= PROBLEM TO WORK ON =
No pictures belong in the copy. Restate the rest of the data exactly.
======== DATA EXTRACT
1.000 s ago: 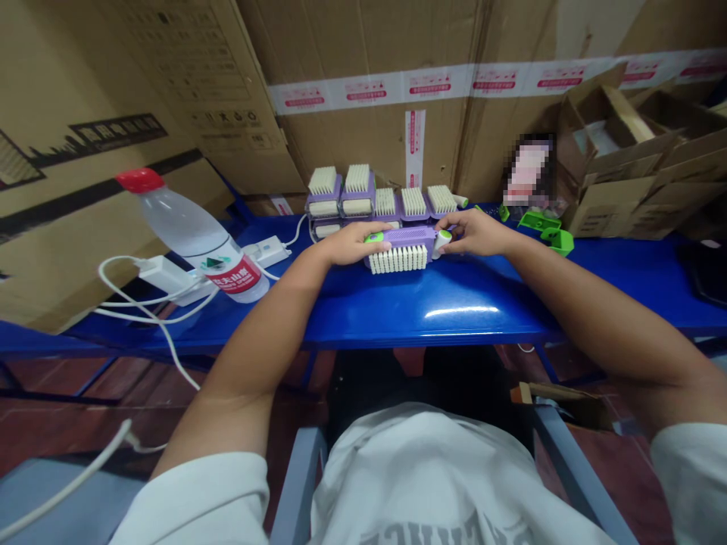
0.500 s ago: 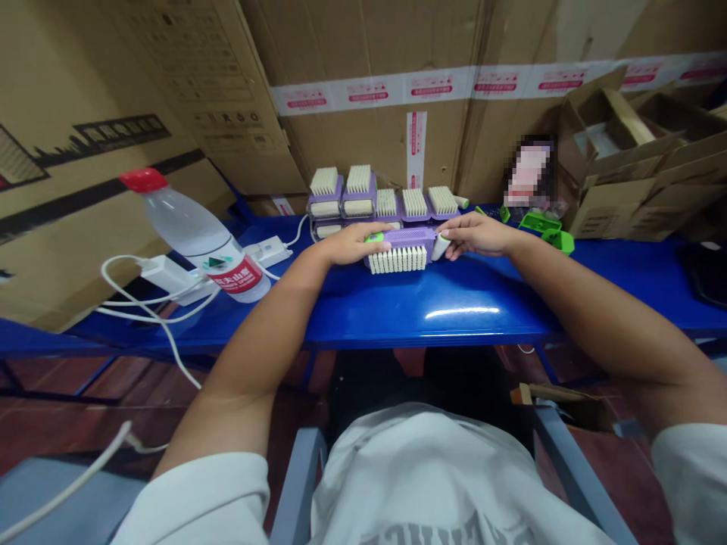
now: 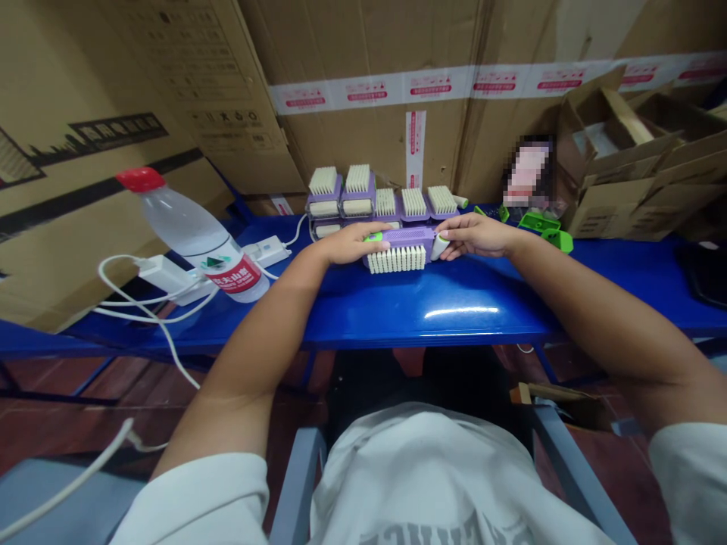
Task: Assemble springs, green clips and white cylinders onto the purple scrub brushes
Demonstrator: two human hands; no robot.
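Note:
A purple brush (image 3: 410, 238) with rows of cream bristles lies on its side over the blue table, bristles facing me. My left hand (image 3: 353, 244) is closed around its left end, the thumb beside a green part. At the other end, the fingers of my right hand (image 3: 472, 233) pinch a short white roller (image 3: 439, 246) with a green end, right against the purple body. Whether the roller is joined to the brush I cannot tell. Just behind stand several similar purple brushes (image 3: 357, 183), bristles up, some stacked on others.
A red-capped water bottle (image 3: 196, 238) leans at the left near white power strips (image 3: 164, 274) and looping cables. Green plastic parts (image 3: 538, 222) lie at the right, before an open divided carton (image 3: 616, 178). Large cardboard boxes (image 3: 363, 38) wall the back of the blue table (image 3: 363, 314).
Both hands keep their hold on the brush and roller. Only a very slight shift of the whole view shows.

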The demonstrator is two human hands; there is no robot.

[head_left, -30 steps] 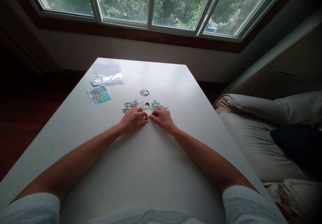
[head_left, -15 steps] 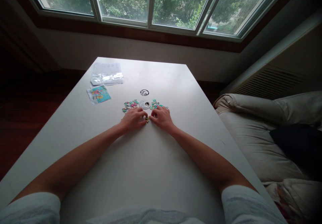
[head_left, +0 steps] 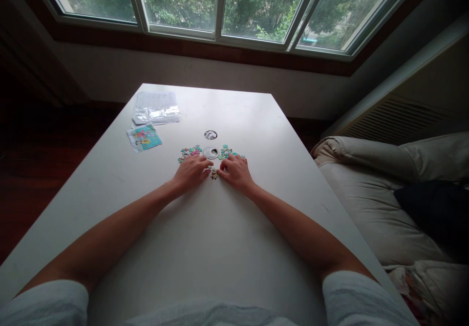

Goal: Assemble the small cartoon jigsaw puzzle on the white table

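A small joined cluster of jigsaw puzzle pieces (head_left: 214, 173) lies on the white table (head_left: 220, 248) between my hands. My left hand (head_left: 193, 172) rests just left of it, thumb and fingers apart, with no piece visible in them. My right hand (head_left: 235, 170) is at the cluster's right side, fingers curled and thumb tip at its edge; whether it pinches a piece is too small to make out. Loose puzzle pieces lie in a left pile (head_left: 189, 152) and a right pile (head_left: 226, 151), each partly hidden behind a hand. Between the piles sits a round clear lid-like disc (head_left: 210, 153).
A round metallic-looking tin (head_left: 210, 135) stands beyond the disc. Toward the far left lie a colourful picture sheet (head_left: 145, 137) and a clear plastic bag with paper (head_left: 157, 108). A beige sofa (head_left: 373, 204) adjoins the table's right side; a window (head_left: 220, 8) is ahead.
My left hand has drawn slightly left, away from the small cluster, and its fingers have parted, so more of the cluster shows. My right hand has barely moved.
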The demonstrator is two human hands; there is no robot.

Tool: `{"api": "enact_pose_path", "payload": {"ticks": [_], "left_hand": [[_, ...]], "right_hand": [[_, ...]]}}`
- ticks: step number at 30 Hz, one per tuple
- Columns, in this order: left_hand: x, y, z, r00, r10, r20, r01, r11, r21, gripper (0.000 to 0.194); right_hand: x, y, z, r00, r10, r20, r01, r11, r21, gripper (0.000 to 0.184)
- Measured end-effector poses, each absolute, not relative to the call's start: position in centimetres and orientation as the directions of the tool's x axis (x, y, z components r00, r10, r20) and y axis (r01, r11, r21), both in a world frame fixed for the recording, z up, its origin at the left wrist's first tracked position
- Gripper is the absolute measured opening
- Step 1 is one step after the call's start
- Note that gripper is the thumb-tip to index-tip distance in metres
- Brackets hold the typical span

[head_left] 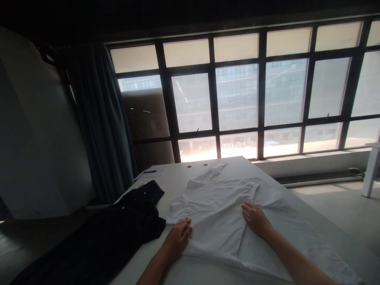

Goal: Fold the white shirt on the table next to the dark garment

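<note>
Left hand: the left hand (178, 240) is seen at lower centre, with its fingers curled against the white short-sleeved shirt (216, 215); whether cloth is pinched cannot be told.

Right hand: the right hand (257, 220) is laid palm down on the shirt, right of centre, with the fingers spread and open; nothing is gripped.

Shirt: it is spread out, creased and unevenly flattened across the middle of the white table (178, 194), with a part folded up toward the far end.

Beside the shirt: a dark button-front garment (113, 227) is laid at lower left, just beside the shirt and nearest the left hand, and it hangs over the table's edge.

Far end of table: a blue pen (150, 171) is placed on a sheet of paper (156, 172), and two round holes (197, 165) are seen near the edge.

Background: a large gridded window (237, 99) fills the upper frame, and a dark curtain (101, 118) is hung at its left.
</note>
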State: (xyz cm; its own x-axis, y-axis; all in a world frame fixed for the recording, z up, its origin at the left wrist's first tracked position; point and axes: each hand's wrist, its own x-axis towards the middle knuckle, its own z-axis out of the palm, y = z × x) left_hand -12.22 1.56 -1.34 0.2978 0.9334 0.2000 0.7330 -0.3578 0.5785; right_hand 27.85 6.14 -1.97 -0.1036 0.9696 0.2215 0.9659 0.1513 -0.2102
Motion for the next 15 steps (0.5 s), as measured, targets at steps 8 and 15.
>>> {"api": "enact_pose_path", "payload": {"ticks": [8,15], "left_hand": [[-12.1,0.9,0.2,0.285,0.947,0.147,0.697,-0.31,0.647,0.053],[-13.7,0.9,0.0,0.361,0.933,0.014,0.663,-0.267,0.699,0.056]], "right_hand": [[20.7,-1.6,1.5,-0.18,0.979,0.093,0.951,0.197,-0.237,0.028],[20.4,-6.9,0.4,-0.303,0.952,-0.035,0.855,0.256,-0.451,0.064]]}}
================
= OUTPUT FOR THIS EXERCISE =
1.000 s ago: 
0.500 s ago: 
now: 
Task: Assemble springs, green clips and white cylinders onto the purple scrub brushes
Demonstrator: two human hands; no robot.
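Note:
A purple brush (image 3: 410, 238) with rows of cream bristles lies on its side over the blue table, bristles facing me. My left hand (image 3: 353, 244) is closed around its left end, the thumb beside a green part. At the other end, the fingers of my right hand (image 3: 472, 233) pinch a short white roller (image 3: 439, 246) with a green end, right against the purple body. Whether the roller is joined to the brush I cannot tell. Just behind stand several similar purple brushes (image 3: 357, 183), bristles up, some stacked on others.
A red-capped water bottle (image 3: 196, 238) leans at the left near white power strips (image 3: 164, 274) and looping cables. Green plastic parts (image 3: 538, 222) lie at the right, before an open divided carton (image 3: 616, 178). Large cardboard boxes (image 3: 363, 38) wall the back of the blue table (image 3: 363, 314).
Both hands keep their hold on the brush and roller. Only a very slight shift of the whole view shows.
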
The demonstrator is two human hands; there is no robot.

[head_left, -30 steps] 
[head_left, -15 steps] 
[head_left, +0 steps] 

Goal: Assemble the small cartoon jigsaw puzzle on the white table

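A small joined cluster of jigsaw puzzle pieces (head_left: 214, 173) lies on the white table (head_left: 220, 248) between my hands. My left hand (head_left: 193, 172) rests just left of it, thumb and fingers apart, with no piece visible in them. My right hand (head_left: 235, 170) is at the cluster's right side, fingers curled and thumb tip at its edge; whether it pinches a piece is too small to make out. Loose puzzle pieces lie in a left pile (head_left: 189, 152) and a right pile (head_left: 226, 151), each partly hidden behind a hand. Between the piles sits a round clear lid-like disc (head_left: 210, 153).
A round metallic-looking tin (head_left: 210, 135) stands beyond the disc. Toward the far left lie a colourful picture sheet (head_left: 145, 137) and a clear plastic bag with paper (head_left: 157, 108). A beige sofa (head_left: 373, 204) adjoins the table's right side; a window (head_left: 220, 8) is ahead.
My left hand has drawn slightly left, away from the small cluster, and its fingers have parted, so more of the cluster shows. My right hand has barely moved.
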The demonstrator is two human hands; there is no robot.

Tool: `{"api": "enact_pose_path", "payload": {"ticks": [_], "left_hand": [[_, ...]], "right_hand": [[_, ...]]}}`
- ticks: step number at 30 Hz, one per tuple
- Columns, in this order: left_hand: x, y, z, r00, r10, r20, r01, r11, r21, gripper (0.000 to 0.194); right_hand: x, y, z, r00, r10, r20, r01, r11, r21, gripper (0.000 to 0.184)
- Measured end-effector poses, each absolute, not relative to the call's start: position in centimetres and orientation as the directions of the tool's x axis (x, y, z components r00, r10, r20) and y axis (r01, r11, r21), both in a world frame fixed for the recording, z up, its origin at the left wrist's first tracked position
- Gripper is the absolute measured opening
- Step 1 is one step after the call's start
- Note that gripper is the thumb-tip to index-tip distance in metres
- Brackets hold the typical span

[head_left] 

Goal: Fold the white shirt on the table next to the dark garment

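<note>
Left hand: the left hand (178, 240) is seen at lower centre, with its fingers curled against the white short-sleeved shirt (216, 215); whether cloth is pinched cannot be told.

Right hand: the right hand (257, 220) is laid palm down on the shirt, right of centre, with the fingers spread and open; nothing is gripped.

Shirt: it is spread out, creased and unevenly flattened across the middle of the white table (178, 194), with a part folded up toward the far end.

Beside the shirt: a dark button-front garment (113, 227) is laid at lower left, just beside the shirt and nearest the left hand, and it hangs over the table's edge.

Far end of table: a blue pen (150, 171) is placed on a sheet of paper (156, 172), and two round holes (197, 165) are seen near the edge.

Background: a large gridded window (237, 99) fills the upper frame, and a dark curtain (101, 118) is hung at its left.
</note>
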State: (xyz cm; its own x-axis, y-axis; all in a world frame fixed for the recording, z up, its origin at the left wrist's first tracked position; point and axes: each hand's wrist, its own x-axis towards the middle knuckle, its own z-axis out of the palm, y = z × x) left_hand -12.22 1.56 -1.34 0.2978 0.9334 0.2000 0.7330 -0.3578 0.5785; right_hand 27.85 6.14 -1.97 -0.1036 0.9696 0.2215 0.9659 0.1513 -0.2102
Motion for the next 15 steps (0.5 s), as measured, targets at steps 8 and 15.
>>> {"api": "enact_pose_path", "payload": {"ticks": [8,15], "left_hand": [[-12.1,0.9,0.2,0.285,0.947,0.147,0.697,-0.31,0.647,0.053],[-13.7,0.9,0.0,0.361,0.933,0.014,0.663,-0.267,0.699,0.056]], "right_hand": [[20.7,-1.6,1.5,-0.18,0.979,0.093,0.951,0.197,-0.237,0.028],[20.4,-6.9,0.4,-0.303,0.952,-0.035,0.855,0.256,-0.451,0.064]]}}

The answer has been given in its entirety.